Rileggendo il percorso del Triduo
che rimane un punto di riferimento assoluto
e meditando le letture di questa domenica dell’Ottava
mi sembra di intuire l’esigenza e l’urgenza di un vero e proprio radicamento
una modalità autenticamente cristiana di essere e non semplicemente dirsi cristiani.
Forse questa è la domanda che sta dietro l’immagine delle porte ancora chiuse:
che cosa significa per me e per noi essere cristiani nell’oggi?
Cristiani con i piedi solidi dentro a una realtà sempre più frammentata e confusa.
Cristiani nei luoghi concreti del vivere e dell’agire,
nelle responsabilità e nell’impegno quotidiano.
Cristiani dove c’è un sentimento affettivo che sta diventando grande.
Esiste una attualità che invoca una presenza forte del Cristiano che è dentro di noi
una presenza che sia capace di generare la differenza autentica e feconda del Vangelo.
In questa direzione Tommaso è un uomo come noi
un cristiano che ha voglia di crescere dentro
e ha bisogno di essere confermato da qualche segno.
Io mi schiero dalla sua parte. Non me la sento di condannarlo.
Anzi, mi rileggo facilmente nel cuore fragile di Tommaso.
Rileggo la mia povertà spirituale e capisco il valore di un cammino.
Era, sì, un po’ incredulo ma era pur sempre alla ricerca di una verità
aveva dentro un desiderio coraggioso e autentico
ha saputo affrontare in modo diretto il volto di Gesù.
Tommaso vede – tocca
e si apre al Mistero più affascinante: Mio Signore e mio Dio!
Queste parole sono la meta di un cammino interiore
sono la vera Professione di Fede che apre l’orizzonte infinito della libertà!
Tommaso, con la sua testardaggine, è arrivato fino lì.
E io e noi, dove siamo arrivati?
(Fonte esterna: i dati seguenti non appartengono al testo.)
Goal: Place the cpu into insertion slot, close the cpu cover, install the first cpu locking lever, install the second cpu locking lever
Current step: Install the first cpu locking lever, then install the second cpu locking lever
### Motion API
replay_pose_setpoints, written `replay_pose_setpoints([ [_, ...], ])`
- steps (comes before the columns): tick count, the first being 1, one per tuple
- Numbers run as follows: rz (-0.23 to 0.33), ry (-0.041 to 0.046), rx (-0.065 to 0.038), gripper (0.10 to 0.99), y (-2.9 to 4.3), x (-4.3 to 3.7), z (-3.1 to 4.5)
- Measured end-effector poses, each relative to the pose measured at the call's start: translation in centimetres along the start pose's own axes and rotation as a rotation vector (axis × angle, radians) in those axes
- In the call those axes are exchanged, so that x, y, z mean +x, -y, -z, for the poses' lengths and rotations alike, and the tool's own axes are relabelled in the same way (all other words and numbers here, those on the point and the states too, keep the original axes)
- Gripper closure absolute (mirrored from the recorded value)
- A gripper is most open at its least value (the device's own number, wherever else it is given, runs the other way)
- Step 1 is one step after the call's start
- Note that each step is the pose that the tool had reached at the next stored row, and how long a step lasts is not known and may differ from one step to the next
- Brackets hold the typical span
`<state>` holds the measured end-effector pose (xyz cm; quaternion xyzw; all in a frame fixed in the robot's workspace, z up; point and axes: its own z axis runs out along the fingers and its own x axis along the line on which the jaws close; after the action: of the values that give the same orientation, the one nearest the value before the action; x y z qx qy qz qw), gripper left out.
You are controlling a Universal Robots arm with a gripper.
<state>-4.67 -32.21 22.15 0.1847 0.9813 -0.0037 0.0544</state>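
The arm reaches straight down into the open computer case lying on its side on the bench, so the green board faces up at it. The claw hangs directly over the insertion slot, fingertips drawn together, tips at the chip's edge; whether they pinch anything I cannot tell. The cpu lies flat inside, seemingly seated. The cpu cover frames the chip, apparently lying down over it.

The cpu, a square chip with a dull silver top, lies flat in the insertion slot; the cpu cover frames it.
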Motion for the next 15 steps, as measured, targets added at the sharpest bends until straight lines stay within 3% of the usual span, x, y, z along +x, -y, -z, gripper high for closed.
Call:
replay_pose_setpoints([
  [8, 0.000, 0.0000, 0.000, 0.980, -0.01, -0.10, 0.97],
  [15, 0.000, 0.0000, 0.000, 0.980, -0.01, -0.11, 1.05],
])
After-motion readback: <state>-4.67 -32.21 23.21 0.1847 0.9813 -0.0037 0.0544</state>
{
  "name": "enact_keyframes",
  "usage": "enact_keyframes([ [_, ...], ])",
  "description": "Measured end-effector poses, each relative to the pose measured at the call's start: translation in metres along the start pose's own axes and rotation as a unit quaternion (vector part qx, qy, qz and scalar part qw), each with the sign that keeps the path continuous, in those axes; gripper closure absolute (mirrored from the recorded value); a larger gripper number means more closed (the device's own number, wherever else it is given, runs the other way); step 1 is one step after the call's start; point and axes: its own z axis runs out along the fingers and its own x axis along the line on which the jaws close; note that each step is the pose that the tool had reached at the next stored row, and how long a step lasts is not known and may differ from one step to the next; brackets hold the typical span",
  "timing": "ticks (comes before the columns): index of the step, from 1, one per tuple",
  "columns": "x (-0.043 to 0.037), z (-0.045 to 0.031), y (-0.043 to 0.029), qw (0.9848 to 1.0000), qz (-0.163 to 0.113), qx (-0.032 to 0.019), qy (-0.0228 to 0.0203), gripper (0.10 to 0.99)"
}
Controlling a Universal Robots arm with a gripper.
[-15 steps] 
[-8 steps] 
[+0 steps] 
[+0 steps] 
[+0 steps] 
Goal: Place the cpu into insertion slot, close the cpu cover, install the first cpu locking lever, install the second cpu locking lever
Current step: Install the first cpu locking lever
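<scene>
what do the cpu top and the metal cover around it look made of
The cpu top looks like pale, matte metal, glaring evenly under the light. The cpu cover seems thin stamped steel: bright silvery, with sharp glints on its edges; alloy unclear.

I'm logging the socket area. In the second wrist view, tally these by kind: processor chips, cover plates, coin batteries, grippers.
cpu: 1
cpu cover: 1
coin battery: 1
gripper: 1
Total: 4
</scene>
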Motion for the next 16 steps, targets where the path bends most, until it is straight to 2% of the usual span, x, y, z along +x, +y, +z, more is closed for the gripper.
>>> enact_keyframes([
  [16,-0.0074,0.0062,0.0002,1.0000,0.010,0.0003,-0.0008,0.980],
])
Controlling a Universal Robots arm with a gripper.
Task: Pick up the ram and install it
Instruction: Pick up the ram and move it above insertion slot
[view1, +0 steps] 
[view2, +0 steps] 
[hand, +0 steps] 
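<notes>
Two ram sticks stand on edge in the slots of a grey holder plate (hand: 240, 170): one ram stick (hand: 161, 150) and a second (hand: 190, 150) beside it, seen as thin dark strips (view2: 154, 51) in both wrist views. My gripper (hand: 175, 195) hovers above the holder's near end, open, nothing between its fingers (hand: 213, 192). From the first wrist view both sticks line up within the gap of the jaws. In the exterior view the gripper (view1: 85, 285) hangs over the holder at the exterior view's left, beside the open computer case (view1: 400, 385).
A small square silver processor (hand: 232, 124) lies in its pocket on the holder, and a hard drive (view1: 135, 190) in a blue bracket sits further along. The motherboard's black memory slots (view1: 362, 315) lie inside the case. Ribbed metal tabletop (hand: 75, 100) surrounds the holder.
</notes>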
Abbiamo sul cuore una Professione di Fede?
Abbiamo dentro una Parola convinta e autorevole nei confronti di Gesù?
Pietro certamente aveva dentro questa Parola.
Aveva ben capito il valore della Pasqua di Gesù.
La sua testimonianza non può conoscere misure a metà:
Questo Gesù è la pietra, che è stata scartata da voi, costruttori,
e che è diventata la pietra d’angolo. In nessun altro c’è salvezza.
Noi non possiamo tacere quello che abbiamo visto e ascoltato.
I prossimi “cinquanta” giorni che ci preparano alla Pentecoste
ci devono aiutare a capire e a interiorizzare il Mistero del Risorto
affinché esso non venga catalogato come reperto archeologico
ma possa diventare il criterio attuale del nostro modo vero
di essere una nuova umanità
con lo sguardo del Risorto
proiettato verso il futuro
e allargato verso orizzonti di fiducia e di speranza.
La Pasqua ci deve aiutare a vivere senza esitazione
questa trasformazione interiore e profonda;
una trasformazione che apre le porte del nostro cuore
e ci rende il Volto originale della Pasqua
il Volto che annuncia ad ogni piega dell’umanità
il dono inesauribile ed efficace della Risurrezione di Gesù!
don Fabio
Tommaso l’incredulo fa il paio con Giuda traditore. Si tratta di etichette, comode a mettere a posto la nostra coscienza.
In Tommaso non c’è mancanza di fede. Anzi! C’è un eccesso di fede!
Tommaso ha creduto davvero tanto a quel Rabbi. Gli ha regalato tre anni della sua vita. Forse perchè proprio a lui Gesù ha confidato: io sono la Via, la Verità e la Vita (Gv 14, 5).
No, Tommaso non è l’incredulo. Ma l’innamorato divenuto disilluso e cinico perchè spezzato dal dolore.
Dolore che Gesù riconosce e che lo invita a far rotolare via, come la pietra dal sepolcro. Guida il dito dell’amico all’interno della propria piaga, come nel quadro del grandissimo Caravaggio.
“Vedi Tommaso?”, sembra confidargli il Maestro, “anche io ho sofferto, come te. Ma è venuta l’ora di abbandonare la tristezza.”
Tutto qui. La nostra fede è tutta qui. In un cadavere scomparso. In un uomo risorto da morte, annuncio straordinario. Annuncio di una gioia immensa e profonda di una esperienza che non si ferma al Venerdì Santo. Che non possiamo tacere.